As explosões espetaculares: diagnósticos e soluções
Neste cenário, diz ainda Bauman, as angústias coletivas tendem a se manifestar apenas em alguns momentos particulares, sob a forma do que chama de “explosões espetaculares”. Essas explosões podem se manifestar na forma de festivais de compaixão e caridade, como ocorre freqüentemente com grandes campanhas assistencialistas promovidas por grandes meios de comunicação, capazes de mobilizar virtualmente milhões de pessoas. E ocorrem também sob a forma de agressão acumulada contra um inimigo público recém-descoberto. Alguns personagens são identificados como os vilões da pátria e transformados em alvos para uma catarse coletiva. O problema com essas explosões espetaculares, adverte, é que “elas perdem força rapidamente, assim que voltamos às questões rotineiras do nosso dia-a-dia”.
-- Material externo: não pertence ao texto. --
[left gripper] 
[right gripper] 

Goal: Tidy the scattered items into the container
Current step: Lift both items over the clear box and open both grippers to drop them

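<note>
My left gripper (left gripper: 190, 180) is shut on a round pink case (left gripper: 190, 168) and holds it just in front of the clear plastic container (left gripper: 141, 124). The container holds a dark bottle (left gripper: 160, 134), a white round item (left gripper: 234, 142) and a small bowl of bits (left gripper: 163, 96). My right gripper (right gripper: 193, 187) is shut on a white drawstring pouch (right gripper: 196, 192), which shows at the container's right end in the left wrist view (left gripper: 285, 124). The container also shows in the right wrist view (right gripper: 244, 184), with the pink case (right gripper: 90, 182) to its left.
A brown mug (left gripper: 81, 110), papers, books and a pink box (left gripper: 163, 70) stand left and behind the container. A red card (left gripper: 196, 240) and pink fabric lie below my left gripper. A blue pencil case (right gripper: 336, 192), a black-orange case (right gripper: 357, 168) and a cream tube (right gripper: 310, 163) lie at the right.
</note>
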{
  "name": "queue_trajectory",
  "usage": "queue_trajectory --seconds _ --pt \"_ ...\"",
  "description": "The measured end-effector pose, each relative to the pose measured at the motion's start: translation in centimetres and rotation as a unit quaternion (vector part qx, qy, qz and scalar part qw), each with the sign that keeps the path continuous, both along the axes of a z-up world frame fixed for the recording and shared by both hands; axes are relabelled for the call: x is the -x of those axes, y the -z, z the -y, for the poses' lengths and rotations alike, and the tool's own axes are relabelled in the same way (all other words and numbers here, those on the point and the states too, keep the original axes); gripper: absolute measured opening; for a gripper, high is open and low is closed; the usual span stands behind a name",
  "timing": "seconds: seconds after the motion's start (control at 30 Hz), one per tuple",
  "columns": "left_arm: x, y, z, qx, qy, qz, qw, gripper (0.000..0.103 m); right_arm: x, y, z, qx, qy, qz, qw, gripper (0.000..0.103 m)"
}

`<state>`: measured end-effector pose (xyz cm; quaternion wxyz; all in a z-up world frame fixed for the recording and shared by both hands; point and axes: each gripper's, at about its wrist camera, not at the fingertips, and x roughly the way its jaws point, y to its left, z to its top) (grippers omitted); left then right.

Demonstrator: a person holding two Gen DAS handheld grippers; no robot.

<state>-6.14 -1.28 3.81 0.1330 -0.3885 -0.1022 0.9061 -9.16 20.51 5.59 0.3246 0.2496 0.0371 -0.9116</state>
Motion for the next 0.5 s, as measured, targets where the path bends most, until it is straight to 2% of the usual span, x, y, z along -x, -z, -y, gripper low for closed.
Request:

O que fazer, diante disso? Bauman aponta um caminho: “a chance para mudar isso depende da ‘ágora’ – esse espaço nem privado nem público, porém mais precisamente público e privado ao mesmo tempo”. Um espaço, segundo ele, onde os problemas particulares se encontram não apenas para extrair prazeres narcisistas ou buscar alguma terapia através da exibição pública. O problema: esse tipo de espaço está deixando de existir. Poderosas forças econômicas, aponta, “conspiram com a apatia política para recusar alvarás de construção para novos espaços”.
O problema com a nossa civilização, acrescenta, é que ela parou de se questionar. “Nenhuma sociedade que esquece a arte de questionar ou deixa que essa arte caia em desuso pode esperar encontrar respostas para os problemas que a afligem”. E o caminho para reverter esse quadro passa necessariamente pela política com “P” maiúsculo. O ponto central de seu livro é que “a liberdade individual só pode ser produto do trabalho coletivo, só pode ser assegurada e garantida coletivamente”. Neste momento, adverte, estamos caminhando exatamente no sentido contrário, ou seja, no caminho da privatização dos meios de assegurar algo que possamos chamar de liberdade individual.
Sobre o Acervo da Luta Contra a Ditadura
Recebi correspondência da professora Rejane Penna, protestando contra a nota publicada neste espaço tratando do Acervo da Luta Contra a Ditadura. “Acostumada a freqüentar o espaço do Acervo, sei que jamais foi cogitado desmembrá-lo ou destruí-lo”, escreve, classificando a nota como “leviana e sensacionalista”. A nota publicada aqui, na verdade, não foi a primeira a falar sobre a situação do Acervo. No dia 25 de fevereiro, Zero Hora publicou matéria sobre o tema. No dia 26 de maio, no mesmo jornal, o então responsável pelo Acervo, João Carlos Bona Garcia, anunciou seu pedido de demissão por discordar da gestão em relação ao mesmo. A nota não foi movida por nenhuma intenção sensacionalista. Se não paira ameaça sobre o acervo, melhor para a memória do Estado.